John has done a fantastic job of summarizing the panelists’ presentations at the Science Forum. However, I think we need to carefully watch what is claimed as scientific information, especially when that information tends to be uniquely privileged and thus can remove debate from the democratic, public sphere if it becomes a “science” issue. “Science” at its extreme, can become an ever-broadening mantle that can run to personal experiences of scientists, pontification by scientists, and so on.
But what is scientific information, given the variety of fields involved in a complicated field like natural resource management? “Science” can be models, field measurements, interviews with people, GIS exercises, and so on.
Scientific information gets its privileged status from claims of objectivity and physical and biological reality.
So here are some of my impressions, as a scientist and an observer of the science enterprise. First of all, I think modelers cannot be objective about models. No more than botanists can be objective about plants, or wildlife biologists about wildlife. There is an inherent connection between love of a thing and choosing it as a vocation. A good scientist, like a good manager, has a fire in her/his belly for the work. One ecologist notably said “ecosystems are more complex than we think, they are more complex than we can think.” I actually think that that is a paraphrase of J.B.S. Haldane, who said “the universe is queerer than we think, it is queerer than we can think.” How can we believe that they are more complex than we can think, and yet expect managers and the public to put energy into consideration of model outputs without independent empirical evidence that predictions are somewhat accurate?
Role of modeling in forest planning
Nevertheless, the scientists involved in modeling focused on models. Dr. Williams, who runs monitoring programs but is probably not one of the modeling community, focused on monitoring and real world observations, due to uncertainty and the complexity and potential unmodelability of complex systems. I agree with his emphasis on observations. Is that related to the fact we don’t work in models? Does the fire in the belly come as a precursor, or an effect, of working on something like models?
It is the essential conundrum of science – those who know the most have the most inherent conflict of interest in the importance and utility of their work. As the expression goes, if all you have is a hammer…everything looks like a nail.
I think we need to have more serious discussions about the appropriate role of models when there is as much uncertainty as there is about the future. From the science perspective, no doubt, models can synthesize existing information and they are useful to inform scientific understanding. But to then say that they need to be used in planning is a leap. Are they good enough to be better than talking to the public about “we don’t really know, this could happen or that, let’s think through some scenarios?” Are quantitative computer models necessarily better than explaining to the public what scientists currently think about interactions?
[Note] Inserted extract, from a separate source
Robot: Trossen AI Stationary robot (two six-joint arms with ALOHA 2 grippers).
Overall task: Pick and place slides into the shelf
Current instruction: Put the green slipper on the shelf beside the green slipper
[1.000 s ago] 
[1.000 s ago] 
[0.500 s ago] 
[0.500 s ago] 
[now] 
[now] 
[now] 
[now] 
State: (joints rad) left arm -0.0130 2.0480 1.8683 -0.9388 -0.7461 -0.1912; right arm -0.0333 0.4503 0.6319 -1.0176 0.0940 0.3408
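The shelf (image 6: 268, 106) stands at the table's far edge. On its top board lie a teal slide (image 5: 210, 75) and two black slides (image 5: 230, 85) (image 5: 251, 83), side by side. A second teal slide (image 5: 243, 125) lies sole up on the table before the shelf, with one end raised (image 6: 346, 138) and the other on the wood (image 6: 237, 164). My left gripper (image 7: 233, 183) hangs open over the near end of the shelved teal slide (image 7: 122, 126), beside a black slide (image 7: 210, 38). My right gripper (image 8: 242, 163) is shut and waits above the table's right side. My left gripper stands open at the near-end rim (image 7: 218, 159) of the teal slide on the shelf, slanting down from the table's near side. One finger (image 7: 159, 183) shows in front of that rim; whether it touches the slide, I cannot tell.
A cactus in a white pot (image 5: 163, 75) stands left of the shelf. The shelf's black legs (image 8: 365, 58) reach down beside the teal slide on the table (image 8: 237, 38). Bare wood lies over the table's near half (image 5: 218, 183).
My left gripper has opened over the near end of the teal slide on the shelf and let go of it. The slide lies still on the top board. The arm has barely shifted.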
If interactions are too complex to predict, then they are too complex to predict- and let’s admit it and use adaptive management. Or use simple, explainable heuristic models. If we are going to use them, then we should wait for 10 years and select the ones with the most predictive value. Weather models were discussed at the Science Forum as a potential approach for the use of models. The problem seems to be that no one in natural resources wants to wait to get the data points. I think we can honor the role of models in increasing scientific understanding without determining that they are predictive enough to be useful in planning.
Sticking to Science
When we invite scientists to speak, we have to be careful about their knowledge claims. Telling stories about their experiences with collaboration isn’t scientific knowledge, it is practitioner experience. In another example, the Precautionary Principle is a human value about how to make decisions under uncertainty. Decision science is, need I say, a separate discipline from biology and ecology. When scientists or scientific organizations advocate for a position like that, in my view, they should separate their science claims from their personal values. Roger Pielke in his book “The Honest Broker” calls these “stealth advocates.” It takes just a minute to add “this isn’t a scientific point of view, it is a value judgment” when you make such a statement , but the power of trust in science and scientists is, indeed, priceless. Ask the climate scientists.
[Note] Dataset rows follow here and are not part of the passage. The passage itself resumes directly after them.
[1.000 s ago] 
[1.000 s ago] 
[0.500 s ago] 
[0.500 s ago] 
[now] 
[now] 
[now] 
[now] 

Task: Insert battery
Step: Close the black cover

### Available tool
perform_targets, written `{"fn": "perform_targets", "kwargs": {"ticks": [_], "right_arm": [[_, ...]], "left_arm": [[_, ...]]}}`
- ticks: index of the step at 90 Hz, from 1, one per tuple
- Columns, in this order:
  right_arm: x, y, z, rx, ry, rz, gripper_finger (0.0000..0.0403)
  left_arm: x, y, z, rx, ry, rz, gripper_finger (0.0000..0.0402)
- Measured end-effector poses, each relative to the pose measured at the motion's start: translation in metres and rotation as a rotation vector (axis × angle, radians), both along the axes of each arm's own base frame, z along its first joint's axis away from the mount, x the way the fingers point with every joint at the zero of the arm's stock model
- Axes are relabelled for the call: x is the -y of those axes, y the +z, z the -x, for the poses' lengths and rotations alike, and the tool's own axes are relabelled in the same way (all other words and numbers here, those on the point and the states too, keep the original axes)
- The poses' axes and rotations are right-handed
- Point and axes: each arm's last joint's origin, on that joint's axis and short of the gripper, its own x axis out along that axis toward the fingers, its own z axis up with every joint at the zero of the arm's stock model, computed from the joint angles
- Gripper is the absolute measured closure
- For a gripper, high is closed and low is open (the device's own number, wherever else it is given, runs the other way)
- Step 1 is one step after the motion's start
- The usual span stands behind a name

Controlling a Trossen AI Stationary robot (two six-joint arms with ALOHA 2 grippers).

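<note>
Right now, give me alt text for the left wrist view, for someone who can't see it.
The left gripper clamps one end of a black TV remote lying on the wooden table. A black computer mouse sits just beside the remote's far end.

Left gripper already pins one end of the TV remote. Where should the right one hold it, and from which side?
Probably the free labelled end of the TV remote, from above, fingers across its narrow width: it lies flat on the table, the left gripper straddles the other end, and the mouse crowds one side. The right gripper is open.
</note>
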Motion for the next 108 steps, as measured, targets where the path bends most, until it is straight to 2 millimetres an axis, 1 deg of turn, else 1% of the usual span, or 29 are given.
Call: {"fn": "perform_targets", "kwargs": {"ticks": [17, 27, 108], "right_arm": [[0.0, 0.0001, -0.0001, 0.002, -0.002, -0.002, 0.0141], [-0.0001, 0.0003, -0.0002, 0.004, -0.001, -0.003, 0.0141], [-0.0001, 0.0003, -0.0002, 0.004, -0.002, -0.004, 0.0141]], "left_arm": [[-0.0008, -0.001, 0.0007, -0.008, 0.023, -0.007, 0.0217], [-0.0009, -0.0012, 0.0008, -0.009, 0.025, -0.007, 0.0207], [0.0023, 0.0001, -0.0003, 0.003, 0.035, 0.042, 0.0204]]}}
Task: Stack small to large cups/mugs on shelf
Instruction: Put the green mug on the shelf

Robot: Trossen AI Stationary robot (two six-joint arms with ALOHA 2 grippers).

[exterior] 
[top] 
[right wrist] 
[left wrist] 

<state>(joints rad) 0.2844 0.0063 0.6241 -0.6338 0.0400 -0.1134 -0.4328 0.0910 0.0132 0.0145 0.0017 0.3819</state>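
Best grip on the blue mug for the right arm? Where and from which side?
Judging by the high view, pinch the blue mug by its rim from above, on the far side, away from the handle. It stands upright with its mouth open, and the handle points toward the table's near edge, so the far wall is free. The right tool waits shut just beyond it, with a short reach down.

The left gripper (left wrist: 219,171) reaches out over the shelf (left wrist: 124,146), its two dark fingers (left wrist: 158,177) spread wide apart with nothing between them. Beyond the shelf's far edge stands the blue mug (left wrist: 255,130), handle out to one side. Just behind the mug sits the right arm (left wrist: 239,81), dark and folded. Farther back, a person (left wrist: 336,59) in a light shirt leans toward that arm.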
The questions before us are centrally about how we will survive, who will survive, and how we will live. These are questions that climatologists and other scientists can inform but not decide. For their important work, scientists deserve our gratitude, not special political authority. What’s needed today is a politics that seeks authority not from Nature or Science but from a compelling vision of the future that is appropriate for the world we live in and the crises we face.